→ **Stored data**:
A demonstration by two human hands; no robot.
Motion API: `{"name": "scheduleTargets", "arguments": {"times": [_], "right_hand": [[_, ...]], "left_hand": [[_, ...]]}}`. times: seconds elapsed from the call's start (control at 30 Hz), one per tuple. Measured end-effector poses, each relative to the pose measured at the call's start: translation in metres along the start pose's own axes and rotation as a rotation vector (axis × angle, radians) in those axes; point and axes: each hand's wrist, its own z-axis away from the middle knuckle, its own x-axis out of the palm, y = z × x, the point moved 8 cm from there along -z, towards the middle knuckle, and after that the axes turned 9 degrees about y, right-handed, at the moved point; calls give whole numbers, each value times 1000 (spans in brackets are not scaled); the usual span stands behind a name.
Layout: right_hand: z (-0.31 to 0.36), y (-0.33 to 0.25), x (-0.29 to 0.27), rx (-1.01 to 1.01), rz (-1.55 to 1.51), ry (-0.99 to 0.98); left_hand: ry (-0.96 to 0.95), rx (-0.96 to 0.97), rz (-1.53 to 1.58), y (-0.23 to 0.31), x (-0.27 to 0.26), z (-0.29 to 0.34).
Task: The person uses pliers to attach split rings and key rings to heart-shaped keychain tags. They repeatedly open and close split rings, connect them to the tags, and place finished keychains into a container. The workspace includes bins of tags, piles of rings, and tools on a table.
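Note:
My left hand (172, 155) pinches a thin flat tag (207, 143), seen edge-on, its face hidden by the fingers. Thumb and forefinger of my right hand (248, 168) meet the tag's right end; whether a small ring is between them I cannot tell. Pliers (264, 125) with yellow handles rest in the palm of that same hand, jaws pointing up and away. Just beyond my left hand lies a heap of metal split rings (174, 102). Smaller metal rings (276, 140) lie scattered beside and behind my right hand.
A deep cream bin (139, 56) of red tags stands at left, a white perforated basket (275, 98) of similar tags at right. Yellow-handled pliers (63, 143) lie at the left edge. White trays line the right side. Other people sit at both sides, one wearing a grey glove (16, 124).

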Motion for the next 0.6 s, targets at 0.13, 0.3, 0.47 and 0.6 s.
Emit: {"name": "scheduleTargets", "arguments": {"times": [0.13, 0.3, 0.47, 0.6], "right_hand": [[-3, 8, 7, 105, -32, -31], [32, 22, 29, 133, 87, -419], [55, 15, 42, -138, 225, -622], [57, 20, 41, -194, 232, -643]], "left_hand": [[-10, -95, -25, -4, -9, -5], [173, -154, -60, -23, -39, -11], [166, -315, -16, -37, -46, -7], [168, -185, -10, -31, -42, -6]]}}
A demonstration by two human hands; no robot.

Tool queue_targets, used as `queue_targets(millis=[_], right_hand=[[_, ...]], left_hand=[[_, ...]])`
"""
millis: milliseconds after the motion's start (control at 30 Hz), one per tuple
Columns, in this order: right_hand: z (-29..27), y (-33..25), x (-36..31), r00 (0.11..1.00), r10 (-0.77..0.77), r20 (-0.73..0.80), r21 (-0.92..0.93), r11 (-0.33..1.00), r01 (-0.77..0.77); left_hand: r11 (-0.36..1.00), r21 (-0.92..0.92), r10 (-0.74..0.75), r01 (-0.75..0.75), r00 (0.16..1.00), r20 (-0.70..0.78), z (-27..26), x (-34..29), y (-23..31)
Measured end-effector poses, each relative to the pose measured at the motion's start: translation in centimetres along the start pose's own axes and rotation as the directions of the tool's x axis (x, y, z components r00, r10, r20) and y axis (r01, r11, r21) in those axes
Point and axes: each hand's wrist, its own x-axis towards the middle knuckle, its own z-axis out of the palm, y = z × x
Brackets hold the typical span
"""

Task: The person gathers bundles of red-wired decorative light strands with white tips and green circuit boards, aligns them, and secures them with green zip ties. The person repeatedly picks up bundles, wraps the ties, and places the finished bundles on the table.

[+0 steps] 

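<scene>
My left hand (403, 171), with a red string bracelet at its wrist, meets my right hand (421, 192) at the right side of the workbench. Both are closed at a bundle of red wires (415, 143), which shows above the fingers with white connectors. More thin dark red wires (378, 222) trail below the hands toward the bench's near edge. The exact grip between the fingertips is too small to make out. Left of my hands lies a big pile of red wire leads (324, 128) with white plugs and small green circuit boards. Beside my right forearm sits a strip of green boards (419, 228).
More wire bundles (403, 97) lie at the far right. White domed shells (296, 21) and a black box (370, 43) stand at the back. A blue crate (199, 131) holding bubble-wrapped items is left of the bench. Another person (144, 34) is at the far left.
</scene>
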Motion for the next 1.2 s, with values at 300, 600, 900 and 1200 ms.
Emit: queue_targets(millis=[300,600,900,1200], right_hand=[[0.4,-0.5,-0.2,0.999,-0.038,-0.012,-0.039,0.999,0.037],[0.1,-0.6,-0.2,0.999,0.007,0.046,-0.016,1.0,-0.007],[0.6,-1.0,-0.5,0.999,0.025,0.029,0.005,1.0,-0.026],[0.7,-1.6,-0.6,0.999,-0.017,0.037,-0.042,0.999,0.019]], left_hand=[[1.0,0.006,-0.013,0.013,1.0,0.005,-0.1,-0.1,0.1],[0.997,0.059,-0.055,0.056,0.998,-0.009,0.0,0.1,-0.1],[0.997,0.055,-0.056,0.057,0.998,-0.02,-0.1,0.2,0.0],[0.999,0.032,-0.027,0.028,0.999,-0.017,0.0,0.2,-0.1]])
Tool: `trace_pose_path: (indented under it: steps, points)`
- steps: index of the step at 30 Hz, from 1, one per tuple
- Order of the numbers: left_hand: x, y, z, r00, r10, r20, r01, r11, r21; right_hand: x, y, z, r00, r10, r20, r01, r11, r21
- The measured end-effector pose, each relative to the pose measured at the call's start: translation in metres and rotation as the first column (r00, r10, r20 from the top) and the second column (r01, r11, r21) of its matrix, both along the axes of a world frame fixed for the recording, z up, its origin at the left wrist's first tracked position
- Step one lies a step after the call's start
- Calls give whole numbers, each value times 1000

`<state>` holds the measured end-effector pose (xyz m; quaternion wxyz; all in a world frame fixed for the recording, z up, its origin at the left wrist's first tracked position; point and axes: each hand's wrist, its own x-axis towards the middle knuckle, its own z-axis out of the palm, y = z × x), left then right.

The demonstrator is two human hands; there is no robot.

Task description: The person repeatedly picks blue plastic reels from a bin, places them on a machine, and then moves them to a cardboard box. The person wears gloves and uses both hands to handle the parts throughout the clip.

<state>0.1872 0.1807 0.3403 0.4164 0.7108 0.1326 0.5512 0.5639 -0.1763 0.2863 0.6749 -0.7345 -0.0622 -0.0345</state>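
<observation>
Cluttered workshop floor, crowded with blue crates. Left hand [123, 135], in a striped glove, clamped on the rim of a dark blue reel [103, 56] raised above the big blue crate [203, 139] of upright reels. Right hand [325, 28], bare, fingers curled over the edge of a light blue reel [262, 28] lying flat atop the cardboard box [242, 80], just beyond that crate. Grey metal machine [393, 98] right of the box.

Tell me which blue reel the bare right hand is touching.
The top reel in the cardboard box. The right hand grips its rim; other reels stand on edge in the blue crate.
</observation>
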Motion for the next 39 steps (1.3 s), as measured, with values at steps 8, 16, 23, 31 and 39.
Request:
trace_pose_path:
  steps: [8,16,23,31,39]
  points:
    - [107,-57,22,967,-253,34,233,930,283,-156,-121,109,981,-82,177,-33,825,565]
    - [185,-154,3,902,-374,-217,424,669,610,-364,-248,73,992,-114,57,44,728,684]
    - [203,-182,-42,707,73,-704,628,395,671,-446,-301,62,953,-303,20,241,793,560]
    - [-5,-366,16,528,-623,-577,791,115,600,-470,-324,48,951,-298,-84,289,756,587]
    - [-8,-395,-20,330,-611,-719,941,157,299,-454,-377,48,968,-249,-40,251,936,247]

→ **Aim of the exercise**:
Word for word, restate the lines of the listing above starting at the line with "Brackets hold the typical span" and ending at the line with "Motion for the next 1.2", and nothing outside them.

→ **Answer area**:
Brackets hold the typical span
"""

Task: The person gathers bundles of red-wired decorative light strands with white tips and green circuit boards, aligns them, and secures them with green zip ties. The person repeatedly picks up bundles, wraps the ties, and places the finished bundles on the table.

[+0 steps] 

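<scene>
My left hand (403, 171), with a red string bracelet at its wrist, meets my right hand (421, 192) at the right side of the workbench. Both are closed at a bundle of red wires (415, 143), which shows above the fingers with white connectors. More thin dark red wires (378, 222) trail below the hands toward the bench's near edge. The exact grip between the fingertips is too small to make out. Left of my hands lies a big pile of red wire leads (324, 128) with white plugs and small green circuit boards. Beside my right forearm sits a strip of green boards (419, 228).
More wire bundles (403, 97) lie at the far right. White domed shells (296, 21) and a black box (370, 43) stand at the back. A blue crate (199, 131) holding bubble-wrapped items is left of the bench. Another person (144, 34) is at the far left.
</scene>
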Motion for the next 1.2 s, with values at 300, 600, 900 and 1200 ms.

This brings the exercise to completion.